Je m’interroge sur les segments de marché les plus porteurs sur le marché des plantes, outils, textile de jardin & consommables.
Merci aux lecteurs de mon blog, et spécialistes de la question, d’entrer en contact avec moi pour lancer une discussion.
Le marché français du jardin est estimé à 5,4 milliards d'euros, chiffre qui tient compte des marchés connexes liés à l'activité de jardinage.
En raison de l'évolution de la démographie française, des modes de vie et des valeurs sociétales, les ventes d'articles de jardin devraient connaître une croissance soutenue en volume dans les prochaines années.
Toutefois, malgré ces fondamentaux solides, le marché du jardin connaît une progression en valeur plus erratique.
Les importations asiatiques ont un impact déflationniste sur certaines catégories d'articles.
En outre, les consommateurs sont sensibles à la question des prix et plébiscitent les canaux de distribution économiques.
Il est donc légitime de se poser les questions suivantes :
- quels sont les segments de marché les plus porteurs au regard de leur potentiel en termes de consommation et de la concurrence qui y règne ?
- sourcing asiatique : menace ou opportunité ?
- le marché s'oriente-t-il inexorablement vers la déflation ?
- attentes des consommateurs : faut-il privilégier les prix bas ou le service et le conseil ?
- quels sont les formats qui devraient gagner des parts de marché dans les prochaines années?
Le jardin est un marché paradoxal.
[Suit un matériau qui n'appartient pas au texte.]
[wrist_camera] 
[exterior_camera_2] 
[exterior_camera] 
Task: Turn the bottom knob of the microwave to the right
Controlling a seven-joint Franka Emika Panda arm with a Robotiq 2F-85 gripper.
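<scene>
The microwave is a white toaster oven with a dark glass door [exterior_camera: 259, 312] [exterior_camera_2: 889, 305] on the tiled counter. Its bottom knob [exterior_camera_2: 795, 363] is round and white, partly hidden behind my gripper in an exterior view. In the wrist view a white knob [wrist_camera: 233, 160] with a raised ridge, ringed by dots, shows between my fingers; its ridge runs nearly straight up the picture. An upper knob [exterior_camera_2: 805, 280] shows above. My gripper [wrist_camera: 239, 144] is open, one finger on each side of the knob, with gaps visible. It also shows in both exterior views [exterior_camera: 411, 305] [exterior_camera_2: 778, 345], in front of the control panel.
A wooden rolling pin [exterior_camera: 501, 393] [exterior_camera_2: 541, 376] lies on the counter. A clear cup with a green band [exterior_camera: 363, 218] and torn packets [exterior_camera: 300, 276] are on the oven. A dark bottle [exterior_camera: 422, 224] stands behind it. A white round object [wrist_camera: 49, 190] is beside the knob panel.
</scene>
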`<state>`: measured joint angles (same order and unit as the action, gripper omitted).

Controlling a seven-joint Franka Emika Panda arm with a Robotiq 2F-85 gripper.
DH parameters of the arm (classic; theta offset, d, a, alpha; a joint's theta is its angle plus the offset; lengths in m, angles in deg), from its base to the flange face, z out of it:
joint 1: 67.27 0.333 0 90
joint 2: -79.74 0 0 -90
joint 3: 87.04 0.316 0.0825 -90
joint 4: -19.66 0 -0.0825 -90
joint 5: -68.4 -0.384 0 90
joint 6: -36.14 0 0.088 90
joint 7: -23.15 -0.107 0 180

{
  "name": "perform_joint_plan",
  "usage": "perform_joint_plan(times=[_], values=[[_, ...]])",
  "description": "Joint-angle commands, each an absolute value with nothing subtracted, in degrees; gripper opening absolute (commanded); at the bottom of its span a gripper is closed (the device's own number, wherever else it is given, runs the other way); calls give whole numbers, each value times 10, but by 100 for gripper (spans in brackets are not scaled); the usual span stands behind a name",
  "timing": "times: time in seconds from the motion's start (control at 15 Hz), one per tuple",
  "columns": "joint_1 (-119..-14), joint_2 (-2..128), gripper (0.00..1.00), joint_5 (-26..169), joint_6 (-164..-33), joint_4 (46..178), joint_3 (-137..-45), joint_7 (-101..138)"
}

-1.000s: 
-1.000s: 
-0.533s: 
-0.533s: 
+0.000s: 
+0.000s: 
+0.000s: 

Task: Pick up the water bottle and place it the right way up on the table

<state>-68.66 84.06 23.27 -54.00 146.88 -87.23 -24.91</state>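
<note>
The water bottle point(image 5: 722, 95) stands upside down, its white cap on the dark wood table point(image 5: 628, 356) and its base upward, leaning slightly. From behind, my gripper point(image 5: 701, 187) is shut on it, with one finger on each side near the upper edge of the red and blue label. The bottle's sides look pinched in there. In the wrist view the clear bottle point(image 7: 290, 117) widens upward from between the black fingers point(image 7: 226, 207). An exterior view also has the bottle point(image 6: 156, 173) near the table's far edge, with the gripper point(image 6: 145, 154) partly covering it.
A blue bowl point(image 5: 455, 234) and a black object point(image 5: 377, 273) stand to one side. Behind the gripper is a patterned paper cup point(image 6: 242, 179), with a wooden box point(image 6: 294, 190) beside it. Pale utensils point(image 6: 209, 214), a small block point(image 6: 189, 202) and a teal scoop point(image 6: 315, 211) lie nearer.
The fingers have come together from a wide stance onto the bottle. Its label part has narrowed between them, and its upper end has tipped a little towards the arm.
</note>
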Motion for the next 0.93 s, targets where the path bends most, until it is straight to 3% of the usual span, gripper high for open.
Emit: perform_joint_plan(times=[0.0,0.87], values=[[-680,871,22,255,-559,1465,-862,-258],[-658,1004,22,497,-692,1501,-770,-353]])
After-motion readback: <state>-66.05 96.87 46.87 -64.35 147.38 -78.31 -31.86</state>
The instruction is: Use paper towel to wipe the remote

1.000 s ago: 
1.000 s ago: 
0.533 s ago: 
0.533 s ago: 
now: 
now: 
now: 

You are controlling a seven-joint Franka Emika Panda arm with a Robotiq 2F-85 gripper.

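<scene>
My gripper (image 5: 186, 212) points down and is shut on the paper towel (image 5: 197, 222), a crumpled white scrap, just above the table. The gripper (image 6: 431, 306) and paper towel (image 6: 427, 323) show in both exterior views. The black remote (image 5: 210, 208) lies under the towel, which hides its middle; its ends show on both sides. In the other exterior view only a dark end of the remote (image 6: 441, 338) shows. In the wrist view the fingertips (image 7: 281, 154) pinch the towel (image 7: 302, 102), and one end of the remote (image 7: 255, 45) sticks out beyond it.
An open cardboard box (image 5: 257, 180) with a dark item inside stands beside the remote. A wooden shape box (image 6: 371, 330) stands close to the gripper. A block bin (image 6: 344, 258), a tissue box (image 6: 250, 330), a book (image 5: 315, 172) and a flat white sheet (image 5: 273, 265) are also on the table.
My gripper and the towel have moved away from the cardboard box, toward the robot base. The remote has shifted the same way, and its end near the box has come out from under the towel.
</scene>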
Alors que les volumes vendus sont appelés à progresser fortement, la déflation pèse sur la consommation en valeur.
Dans ce contexte, les enseignes doivent faire face aux enjeux suivants :
- comment répondre à la complexification du marché et aux attentes de plus en plus pointues des consommateurs tout en proposant des prix attractifs ?
- comment les enseignes peuvent-elles s'affranchir de l'aléa météorologique pour lisser leur activité et sécuriser leur résultat ? C’est une problématique centrale sur un marché où la volatilité des ventes est forte
- comment éviter les pièges de la déflation en proposant une offre à valeur ajoutée croissante ?
- au-delà de l'innovation technique et du service, il y a d'autres pistes à explorer ?
- de quel potentiel de croissance dispose le discount sur le marché du jardin ?
Traditionnellement, le jardin est un marché où le conseil occupe une place importante.
Néanmoins, l'essor de produits prêts à l'emploi pourrait ouvrir une brèche. Ces problématiques s'inscrivent dans un marché encore en structuration où les nouveaux entrants sont nombreux et où les positionnements commerciaux évoluent rapidement.
Une reconfiguration du secteur devrait découler de cette situation. Le jardin est un marché au contour flou sur lequel les parts de marché sont susceptibles d'être redistribuées rapidement.
Quelques axes peuvent être esquissés :
- marginalisation croissante des enseignes généralistes (grandes surfaces alimentaires, véadistes...) qui n'auront pas su professionnaliser leur offre
- progression des GSB qui ont les moyens de structurer leurs gammes jardin tout en élargissant leur offre à des segments encore peu exploités à l'heure actuelle (végétaux notamment)
- alliances et recompositions capitalistiques parmi les Libre-services agricoles (Lisa) et les jardineries qui bénéficient d'une bonne dynamique commerciale mais dont les structures sont encore insuffisantes pour leur permettre de concurrencer les GSB sur le terrain des prix
- érosion des positions des indépendants dont l'activité est locale et généralement hyper-spécialisée, ce qui les fragilise grandement.